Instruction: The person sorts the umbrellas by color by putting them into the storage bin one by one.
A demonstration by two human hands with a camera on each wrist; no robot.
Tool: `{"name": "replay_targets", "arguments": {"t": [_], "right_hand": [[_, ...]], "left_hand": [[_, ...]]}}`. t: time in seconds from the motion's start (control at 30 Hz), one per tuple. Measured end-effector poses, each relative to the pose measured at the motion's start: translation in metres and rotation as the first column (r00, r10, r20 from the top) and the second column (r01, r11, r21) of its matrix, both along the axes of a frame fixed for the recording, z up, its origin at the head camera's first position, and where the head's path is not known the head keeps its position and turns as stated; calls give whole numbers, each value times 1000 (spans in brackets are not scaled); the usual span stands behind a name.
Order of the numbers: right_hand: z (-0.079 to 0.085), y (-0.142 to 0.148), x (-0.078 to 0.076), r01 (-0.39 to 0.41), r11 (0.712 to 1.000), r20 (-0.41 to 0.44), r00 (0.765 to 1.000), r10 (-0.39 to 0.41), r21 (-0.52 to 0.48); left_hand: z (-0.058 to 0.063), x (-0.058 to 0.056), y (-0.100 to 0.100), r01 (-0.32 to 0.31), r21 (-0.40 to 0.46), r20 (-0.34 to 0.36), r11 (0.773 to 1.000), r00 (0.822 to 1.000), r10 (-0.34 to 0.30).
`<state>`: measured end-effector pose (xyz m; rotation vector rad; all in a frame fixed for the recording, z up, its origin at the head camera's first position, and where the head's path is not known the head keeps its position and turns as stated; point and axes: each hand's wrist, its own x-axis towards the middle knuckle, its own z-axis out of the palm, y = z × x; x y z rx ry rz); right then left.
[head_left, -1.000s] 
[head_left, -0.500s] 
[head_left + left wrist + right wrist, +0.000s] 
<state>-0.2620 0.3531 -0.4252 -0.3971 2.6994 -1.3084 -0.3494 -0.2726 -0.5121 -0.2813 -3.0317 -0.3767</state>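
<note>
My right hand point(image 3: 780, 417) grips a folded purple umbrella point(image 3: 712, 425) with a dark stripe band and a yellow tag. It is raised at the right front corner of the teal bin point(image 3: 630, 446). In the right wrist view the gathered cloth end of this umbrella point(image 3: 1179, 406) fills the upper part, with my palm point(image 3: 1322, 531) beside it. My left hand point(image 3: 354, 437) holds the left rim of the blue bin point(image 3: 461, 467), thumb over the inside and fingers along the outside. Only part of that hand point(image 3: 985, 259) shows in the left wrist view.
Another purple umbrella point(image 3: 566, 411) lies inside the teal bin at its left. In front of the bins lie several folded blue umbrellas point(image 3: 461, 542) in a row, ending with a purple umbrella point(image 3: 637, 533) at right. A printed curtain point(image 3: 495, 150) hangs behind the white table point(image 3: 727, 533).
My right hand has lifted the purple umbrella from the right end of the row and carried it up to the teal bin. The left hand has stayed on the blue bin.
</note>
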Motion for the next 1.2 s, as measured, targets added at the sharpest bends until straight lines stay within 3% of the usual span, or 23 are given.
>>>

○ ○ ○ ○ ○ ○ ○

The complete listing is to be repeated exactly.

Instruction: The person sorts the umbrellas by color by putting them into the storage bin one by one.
A demonstration by two human hands with a camera on each wrist; no robot.
Tool: `{"name": "replay_targets", "arguments": {"t": [_], "right_hand": [[_, ...]], "left_hand": [[_, ...]]}}`. t: time in seconds from the motion's start (control at 30 Hz), one per tuple. Measured end-effector poses, each relative to the pose measured at the motion's start: translation in metres and rotation as the first column (r00, r10, r20 from the top) and the second column (r01, r11, r21) of its matrix, both along the axes of a frame fixed for the recording, z up, its origin at the head camera's first position, and where the head's path is not known the head keeps its position and turns as stated; calls give whole numbers, each value times 1000 (spans in brackets are not scaled); the usual span stands behind a name.
Order of the numbers: right_hand: z (-0.079 to 0.085), y (-0.142 to 0.148), x (-0.078 to 0.076), r01 (-0.39 to 0.41), r11 (0.712 to 1.000), r20 (-0.41 to 0.44), r00 (0.765 to 1.000), r10 (-0.39 to 0.41), r21 (-0.52 to 0.48); left_hand: z (-0.058 to 0.063), x (-0.058 to 0.056), y (-0.100 to 0.100), r01 (-0.32 to 0.31), r21 (-0.40 to 0.46), r20 (-0.34 to 0.36), r11 (0.773 to 1.000), r00 (0.822 to 1.000), r10 (-0.34 to 0.30).
`<state>`: measured end-effector pose (xyz m; rotation vector rad; all in a frame fixed for the recording, z up, its origin at the head camera's first position, and where the head's path is not known the head keeps its position and turns as stated; point and axes: each hand's wrist, its own x-axis towards the middle knuckle, its own z-axis out of the palm, y = z × x; x y z rx ry rz); right then left.
[head_left, -1.000s] 
[head_left, -0.500s] 
[head_left + left wrist + right wrist, +0.000s] 
<state>-0.2620 0.3531 -0.4252 -0.3971 2.6994 -1.3084 -0.3494 -0.2726 -0.5121 -0.2813 -3.0317 -0.3767</state>
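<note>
My right hand point(image 3: 780, 417) grips a folded purple umbrella point(image 3: 712, 425) with a dark stripe band and a yellow tag. It is raised at the right front corner of the teal bin point(image 3: 630, 446). In the right wrist view the gathered cloth end of this umbrella point(image 3: 1179, 406) fills the upper part, with my palm point(image 3: 1322, 531) beside it. My left hand point(image 3: 354, 437) holds the left rim of the blue bin point(image 3: 461, 467), thumb over the inside and fingers along the outside. Only part of that hand point(image 3: 985, 259) shows in the left wrist view.
Another purple umbrella point(image 3: 566, 411) lies inside the teal bin at its left. In front of the bins lie several folded blue umbrellas point(image 3: 461, 542) in a row, ending with a purple umbrella point(image 3: 637, 533) at right. A printed curtain point(image 3: 495, 150) hangs behind the white table point(image 3: 727, 533).
My right hand has lifted the purple umbrella from the right end of the row and carried it up to the teal bin. The left hand has stayed on the blue bin.
</note>
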Motion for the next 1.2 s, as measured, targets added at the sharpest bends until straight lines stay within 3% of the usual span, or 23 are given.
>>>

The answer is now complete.